Problem statement: Give every line of the data again, exactly.
-- Records provided follows --
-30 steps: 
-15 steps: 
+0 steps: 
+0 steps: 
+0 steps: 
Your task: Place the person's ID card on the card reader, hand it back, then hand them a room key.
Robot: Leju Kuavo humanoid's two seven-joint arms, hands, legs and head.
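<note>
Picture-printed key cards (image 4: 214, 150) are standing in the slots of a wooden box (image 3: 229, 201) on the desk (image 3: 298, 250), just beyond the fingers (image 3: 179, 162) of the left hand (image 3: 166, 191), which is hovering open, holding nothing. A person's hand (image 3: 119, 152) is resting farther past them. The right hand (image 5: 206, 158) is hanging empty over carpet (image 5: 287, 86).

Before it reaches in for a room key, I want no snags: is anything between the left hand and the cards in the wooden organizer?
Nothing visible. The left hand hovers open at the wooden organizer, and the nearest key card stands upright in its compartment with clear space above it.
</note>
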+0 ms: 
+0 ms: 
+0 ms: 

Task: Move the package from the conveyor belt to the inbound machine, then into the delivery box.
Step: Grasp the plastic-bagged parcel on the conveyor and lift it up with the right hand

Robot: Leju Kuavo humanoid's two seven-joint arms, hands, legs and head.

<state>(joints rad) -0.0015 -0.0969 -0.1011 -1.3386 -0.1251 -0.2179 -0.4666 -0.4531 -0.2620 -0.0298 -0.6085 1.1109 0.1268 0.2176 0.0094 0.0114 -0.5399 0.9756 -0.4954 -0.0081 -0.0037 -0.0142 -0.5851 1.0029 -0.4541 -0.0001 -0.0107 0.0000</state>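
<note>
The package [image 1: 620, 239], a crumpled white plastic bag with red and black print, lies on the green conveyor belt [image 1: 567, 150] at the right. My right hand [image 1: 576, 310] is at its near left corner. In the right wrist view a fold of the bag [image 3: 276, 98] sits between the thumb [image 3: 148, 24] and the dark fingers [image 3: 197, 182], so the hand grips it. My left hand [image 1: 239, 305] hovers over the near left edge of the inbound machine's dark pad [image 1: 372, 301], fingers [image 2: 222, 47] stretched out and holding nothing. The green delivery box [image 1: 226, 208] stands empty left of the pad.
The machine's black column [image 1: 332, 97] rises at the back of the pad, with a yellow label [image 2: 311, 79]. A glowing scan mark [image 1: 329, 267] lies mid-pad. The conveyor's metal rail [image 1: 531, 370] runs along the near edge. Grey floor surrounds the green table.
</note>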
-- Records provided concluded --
Task solution:
-30 steps: 
-15 steps: 
+0 steps: 
+0 steps: 
+0 steps: 
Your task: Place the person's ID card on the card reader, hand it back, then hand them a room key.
Robot: Leju Kuavo humanoid's two seven-joint arms, hands, legs and head.
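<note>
Picture-printed key cards (image 4: 214, 150) are standing in the slots of a wooden box (image 3: 229, 201) on the desk (image 3: 298, 250), just beyond the fingers (image 3: 179, 162) of the left hand (image 3: 166, 191), which is hovering open, holding nothing. A person's hand (image 3: 119, 152) is resting farther past them. The right hand (image 5: 206, 158) is hanging empty over carpet (image 5: 287, 86).

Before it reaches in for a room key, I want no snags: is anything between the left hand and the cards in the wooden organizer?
Nothing visible. The left hand hovers open at the wooden organizer, and the nearest key card stands upright in its compartment with clear space above it.
</note>
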+0 ms: 
+0 ms: 
+0 ms: 

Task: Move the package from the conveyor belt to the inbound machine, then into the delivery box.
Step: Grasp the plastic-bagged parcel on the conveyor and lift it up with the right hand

Robot: Leju Kuavo humanoid's two seven-joint arms, hands, legs and head.

<state>(joints rad) -0.0015 -0.0969 -0.1011 -1.3386 -0.1251 -0.2179 -0.4666 -0.4531 -0.2620 -0.0298 -0.6085 1.1109 0.1268 0.2176 0.0094 0.0114 -0.5399 0.9756 -0.4954 -0.0081 -0.0037 -0.0142 -0.5851 1.0029 -0.4541 -0.0001 -0.0107 0.0000</state>
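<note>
The package [image 1: 620, 239], a crumpled white plastic bag with red and black print, lies on the green conveyor belt [image 1: 567, 150] at the right. My right hand [image 1: 576, 310] is at its near left corner. In the right wrist view a fold of the bag [image 3: 276, 98] sits between the thumb [image 3: 148, 24] and the dark fingers [image 3: 197, 182], so the hand grips it. My left hand [image 1: 239, 305] hovers over the near left edge of the inbound machine's dark pad [image 1: 372, 301], fingers [image 2: 222, 47] stretched out and holding nothing. The green delivery box [image 1: 226, 208] stands empty left of the pad.
The machine's black column [image 1: 332, 97] rises at the back of the pad, with a yellow label [image 2: 311, 79]. A glowing scan mark [image 1: 329, 267] lies mid-pad. The conveyor's metal rail [image 1: 531, 370] runs along the near edge. Grey floor surrounds the green table.
</note>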

Nothing remains to be done for this exercise.